_Exercise goal:_ Output exactly the lines below, starting with the line that has "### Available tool" and going on through the line that has "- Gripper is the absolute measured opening", both included, and no other lines.

_Data below:_

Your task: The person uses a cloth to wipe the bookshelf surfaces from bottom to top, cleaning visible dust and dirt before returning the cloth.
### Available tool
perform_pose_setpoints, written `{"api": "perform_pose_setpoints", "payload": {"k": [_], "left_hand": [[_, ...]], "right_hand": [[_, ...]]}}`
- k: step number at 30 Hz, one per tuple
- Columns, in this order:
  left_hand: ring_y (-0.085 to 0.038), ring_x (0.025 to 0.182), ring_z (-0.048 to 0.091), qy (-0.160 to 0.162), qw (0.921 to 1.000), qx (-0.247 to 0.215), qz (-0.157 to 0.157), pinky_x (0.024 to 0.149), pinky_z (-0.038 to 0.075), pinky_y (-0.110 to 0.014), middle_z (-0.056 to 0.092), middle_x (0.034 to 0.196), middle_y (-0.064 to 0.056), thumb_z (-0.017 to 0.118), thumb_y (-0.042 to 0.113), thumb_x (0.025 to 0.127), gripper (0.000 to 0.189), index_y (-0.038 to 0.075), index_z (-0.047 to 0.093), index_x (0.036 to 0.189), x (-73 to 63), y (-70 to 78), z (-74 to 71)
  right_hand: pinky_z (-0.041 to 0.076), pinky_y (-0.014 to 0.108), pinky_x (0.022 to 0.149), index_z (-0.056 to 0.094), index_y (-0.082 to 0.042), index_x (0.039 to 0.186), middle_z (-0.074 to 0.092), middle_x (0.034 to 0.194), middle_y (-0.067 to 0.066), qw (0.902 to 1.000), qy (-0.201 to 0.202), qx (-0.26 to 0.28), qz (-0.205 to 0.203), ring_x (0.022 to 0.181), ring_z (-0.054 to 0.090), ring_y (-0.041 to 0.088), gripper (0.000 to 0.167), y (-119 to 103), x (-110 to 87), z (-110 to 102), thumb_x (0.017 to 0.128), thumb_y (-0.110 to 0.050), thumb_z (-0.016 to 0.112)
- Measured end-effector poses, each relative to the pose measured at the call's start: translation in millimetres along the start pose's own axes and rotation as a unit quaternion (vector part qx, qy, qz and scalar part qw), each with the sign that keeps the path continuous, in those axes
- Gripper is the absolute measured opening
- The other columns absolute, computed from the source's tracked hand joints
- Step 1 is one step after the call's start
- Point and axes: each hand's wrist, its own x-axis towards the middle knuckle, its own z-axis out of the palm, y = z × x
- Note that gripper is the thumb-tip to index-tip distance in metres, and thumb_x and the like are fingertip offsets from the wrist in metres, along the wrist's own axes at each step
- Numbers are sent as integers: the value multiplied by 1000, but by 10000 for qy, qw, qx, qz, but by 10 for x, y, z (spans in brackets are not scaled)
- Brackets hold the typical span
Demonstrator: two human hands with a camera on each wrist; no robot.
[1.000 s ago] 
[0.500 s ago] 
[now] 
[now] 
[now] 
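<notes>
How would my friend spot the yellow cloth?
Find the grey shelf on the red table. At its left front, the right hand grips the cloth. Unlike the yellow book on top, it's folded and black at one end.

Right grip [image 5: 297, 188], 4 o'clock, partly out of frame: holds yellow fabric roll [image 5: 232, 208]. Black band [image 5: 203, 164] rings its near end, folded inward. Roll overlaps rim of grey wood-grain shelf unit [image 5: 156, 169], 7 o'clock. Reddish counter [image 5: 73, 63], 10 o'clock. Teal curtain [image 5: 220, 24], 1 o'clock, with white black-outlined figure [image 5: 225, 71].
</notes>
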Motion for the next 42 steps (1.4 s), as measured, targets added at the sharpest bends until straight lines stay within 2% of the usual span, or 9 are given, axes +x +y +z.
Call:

_Solution below:_
### Available tool
perform_pose_setpoints, written `{"api": "perform_pose_setpoints", "payload": {"k": [_], "left_hand": [[_, ...]], "right_hand": [[_, ...]]}}`
- k: step number at 30 Hz, one per tuple
- Columns, in this order:
  left_hand: ring_y (-0.085 to 0.038), ring_x (0.025 to 0.182), ring_z (-0.048 to 0.091), qy (-0.160 to 0.162), qw (0.921 to 1.000), qx (-0.247 to 0.215), qz (-0.157 to 0.157), pinky_x (0.024 to 0.149), pinky_z (-0.038 to 0.075), pinky_y (-0.110 to 0.014), middle_z (-0.056 to 0.092), middle_x (0.034 to 0.196), middle_y (-0.064 to 0.056), thumb_z (-0.017 to 0.118), thumb_y (-0.042 to 0.113), thumb_x (0.025 to 0.127), gripper (0.000 to 0.189), index_y (-0.038 to 0.075), index_z (-0.047 to 0.093), index_x (0.036 to 0.189), x (-73 to 63), y (-70 to 78), z (-74 to 71)
  right_hand: pinky_z (-0.041 to 0.076), pinky_y (-0.014 to 0.108), pinky_x (0.022 to 0.149), index_z (-0.056 to 0.094), index_y (-0.082 to 0.042), index_x (0.039 to 0.186), middle_z (-0.074 to 0.092), middle_x (0.034 to 0.194), middle_y (-0.067 to 0.066), qw (0.902 to 1.000), qy (-0.201 to 0.202), qx (-0.26 to 0.28), qz (-0.205 to 0.203), ring_x (0.022 to 0.181), ring_z (-0.054 to 0.090), ring_y (-0.041 to 0.088), gripper (0.000 to 0.167), y (-119 to 103), x (-110 to 87), z (-110 to 102), thumb_x (0.017 to 0.128), thumb_y (-0.110 to 0.050), thumb_z (-0.016 to 0.112)
- Measured end-effector poses, each relative to the pose measured at the call's start: translation in millimetres along the start pose's own axes and rotation as a unit quaternion (vector part qx, qy, qz and scalar part qw), each with the sign that keeps the path continuous, in those axes
- Gripper is the absolute measured opening

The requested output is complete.